Though it is not just a choice, it is also a leading, and it is also bending my will to God’s. If I want to change my life, reshape it, self-control seems a good place to start.
Living by the guidance of the Spirit in what seems like these small choices, helps keep the big picture in mind, helps the small actions count towards the big dreams we dream of with God.
In all my reading on motivation and goal-setting (and fulfillment of said goals), much of it focuses on making the environment better suited to the fulfillment of the big goals, making it easier to choose in line for the little choices. Because it’s the little choices which make us stumble on the way to the big goal, not that the dream isn’t attainable, but that in the moment (short-term), our comfort and ease feel more important.

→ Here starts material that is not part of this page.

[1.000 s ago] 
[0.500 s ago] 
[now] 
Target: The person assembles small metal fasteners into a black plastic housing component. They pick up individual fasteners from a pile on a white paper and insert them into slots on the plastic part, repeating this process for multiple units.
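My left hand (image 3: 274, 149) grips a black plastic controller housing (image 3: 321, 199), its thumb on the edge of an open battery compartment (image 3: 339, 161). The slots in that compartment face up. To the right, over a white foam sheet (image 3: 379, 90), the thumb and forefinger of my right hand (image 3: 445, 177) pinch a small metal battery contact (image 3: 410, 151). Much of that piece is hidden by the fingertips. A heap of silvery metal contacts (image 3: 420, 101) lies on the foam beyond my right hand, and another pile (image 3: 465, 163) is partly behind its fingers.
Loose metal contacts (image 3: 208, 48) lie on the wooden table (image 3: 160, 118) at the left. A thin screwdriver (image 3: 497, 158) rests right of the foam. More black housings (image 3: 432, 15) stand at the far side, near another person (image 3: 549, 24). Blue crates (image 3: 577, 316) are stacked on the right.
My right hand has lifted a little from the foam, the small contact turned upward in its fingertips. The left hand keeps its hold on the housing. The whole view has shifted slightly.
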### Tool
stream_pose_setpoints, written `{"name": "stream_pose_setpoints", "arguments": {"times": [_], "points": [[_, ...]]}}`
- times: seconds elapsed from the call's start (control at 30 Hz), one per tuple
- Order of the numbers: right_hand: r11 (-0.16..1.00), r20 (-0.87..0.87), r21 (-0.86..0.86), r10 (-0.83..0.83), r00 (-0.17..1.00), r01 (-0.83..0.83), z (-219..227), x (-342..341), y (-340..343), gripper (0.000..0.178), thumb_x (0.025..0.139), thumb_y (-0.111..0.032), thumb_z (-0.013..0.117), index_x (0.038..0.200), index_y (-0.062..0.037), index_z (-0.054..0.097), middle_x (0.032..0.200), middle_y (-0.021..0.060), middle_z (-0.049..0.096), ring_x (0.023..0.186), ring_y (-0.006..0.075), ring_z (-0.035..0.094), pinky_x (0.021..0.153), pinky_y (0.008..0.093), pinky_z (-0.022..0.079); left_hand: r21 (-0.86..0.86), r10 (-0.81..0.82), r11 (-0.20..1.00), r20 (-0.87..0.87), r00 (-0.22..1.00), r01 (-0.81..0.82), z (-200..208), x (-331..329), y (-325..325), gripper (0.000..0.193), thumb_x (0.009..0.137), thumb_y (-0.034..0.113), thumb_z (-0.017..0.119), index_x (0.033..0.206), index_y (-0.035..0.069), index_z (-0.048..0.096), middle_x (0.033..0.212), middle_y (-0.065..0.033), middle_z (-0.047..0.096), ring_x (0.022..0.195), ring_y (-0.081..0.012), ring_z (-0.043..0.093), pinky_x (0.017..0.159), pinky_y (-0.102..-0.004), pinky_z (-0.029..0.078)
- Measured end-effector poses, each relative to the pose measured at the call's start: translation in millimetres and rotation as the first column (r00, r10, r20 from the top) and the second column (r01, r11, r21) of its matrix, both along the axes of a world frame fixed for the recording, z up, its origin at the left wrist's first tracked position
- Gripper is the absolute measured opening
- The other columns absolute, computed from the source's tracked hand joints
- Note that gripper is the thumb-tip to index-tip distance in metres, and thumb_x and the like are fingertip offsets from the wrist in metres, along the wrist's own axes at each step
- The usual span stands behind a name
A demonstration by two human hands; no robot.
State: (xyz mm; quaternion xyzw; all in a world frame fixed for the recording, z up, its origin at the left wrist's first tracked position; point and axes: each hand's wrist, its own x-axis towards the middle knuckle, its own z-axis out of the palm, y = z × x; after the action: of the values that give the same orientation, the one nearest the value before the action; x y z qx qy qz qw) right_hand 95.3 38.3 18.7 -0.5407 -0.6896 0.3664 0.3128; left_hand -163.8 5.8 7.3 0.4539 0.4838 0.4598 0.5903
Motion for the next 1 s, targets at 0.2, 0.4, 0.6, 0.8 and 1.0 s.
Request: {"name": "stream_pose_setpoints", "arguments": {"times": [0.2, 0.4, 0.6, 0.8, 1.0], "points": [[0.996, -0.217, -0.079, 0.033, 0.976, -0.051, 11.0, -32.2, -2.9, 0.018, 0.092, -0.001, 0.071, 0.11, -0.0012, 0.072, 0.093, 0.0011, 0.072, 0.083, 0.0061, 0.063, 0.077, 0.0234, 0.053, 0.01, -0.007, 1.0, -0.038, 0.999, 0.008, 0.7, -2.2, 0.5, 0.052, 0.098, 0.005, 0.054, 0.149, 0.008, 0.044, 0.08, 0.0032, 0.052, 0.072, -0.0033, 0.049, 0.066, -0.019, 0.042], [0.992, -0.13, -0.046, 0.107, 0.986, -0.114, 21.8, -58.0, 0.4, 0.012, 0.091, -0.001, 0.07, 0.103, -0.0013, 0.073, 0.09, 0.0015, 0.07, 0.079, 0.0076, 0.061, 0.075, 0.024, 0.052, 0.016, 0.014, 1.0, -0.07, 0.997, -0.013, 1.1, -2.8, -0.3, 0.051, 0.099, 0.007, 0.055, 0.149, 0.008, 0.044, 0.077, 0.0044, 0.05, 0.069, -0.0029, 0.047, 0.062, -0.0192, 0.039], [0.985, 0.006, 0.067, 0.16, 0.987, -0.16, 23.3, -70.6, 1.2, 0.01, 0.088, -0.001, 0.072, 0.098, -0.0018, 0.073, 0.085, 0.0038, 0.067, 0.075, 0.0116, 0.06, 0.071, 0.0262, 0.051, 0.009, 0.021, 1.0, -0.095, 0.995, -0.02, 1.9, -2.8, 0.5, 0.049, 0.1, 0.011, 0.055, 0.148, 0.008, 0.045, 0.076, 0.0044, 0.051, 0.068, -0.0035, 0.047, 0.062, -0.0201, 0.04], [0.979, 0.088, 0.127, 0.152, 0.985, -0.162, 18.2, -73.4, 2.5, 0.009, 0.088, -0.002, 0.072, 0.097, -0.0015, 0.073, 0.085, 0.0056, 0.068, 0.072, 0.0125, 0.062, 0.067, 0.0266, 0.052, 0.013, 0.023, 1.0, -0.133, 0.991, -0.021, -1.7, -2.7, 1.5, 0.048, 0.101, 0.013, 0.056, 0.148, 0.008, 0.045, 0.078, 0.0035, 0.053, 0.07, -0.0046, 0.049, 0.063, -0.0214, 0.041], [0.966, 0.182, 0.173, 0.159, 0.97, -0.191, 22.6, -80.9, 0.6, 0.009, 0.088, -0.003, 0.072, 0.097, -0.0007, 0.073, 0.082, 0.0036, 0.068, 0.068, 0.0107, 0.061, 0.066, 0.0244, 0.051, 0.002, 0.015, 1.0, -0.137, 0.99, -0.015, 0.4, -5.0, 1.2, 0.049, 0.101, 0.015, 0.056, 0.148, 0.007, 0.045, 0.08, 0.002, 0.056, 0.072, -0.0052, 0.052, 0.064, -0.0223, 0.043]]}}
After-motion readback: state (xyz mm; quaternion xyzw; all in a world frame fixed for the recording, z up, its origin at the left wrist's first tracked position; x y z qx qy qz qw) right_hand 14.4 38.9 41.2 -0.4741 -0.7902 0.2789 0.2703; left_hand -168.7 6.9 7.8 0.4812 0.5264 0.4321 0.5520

For spiritual things, the Spirit helps change that, helps keep the important things right in front of us. But we still need to choose to follow its leading.
One of my daily affirmations is “I choose to act in ways which move towards wholeness and Love,” to let the Spirit guide me in the small details, so they will align with the large-picture-desire. The Spirit knows the big picture better than I ever can. And God will not neglect to complete the work begun in us (Philippians 1:6).
And to make this possible, I also affirm that I am willing to be discomforted – therein lies the rub. But I will keep choosing to be willing, I will keep choosing to align my small ways with God’s big ones, trusting that God has the big ones handled. Being willing to be uncomfortable, being willing to deliberately choose discomfort, is an act of trust.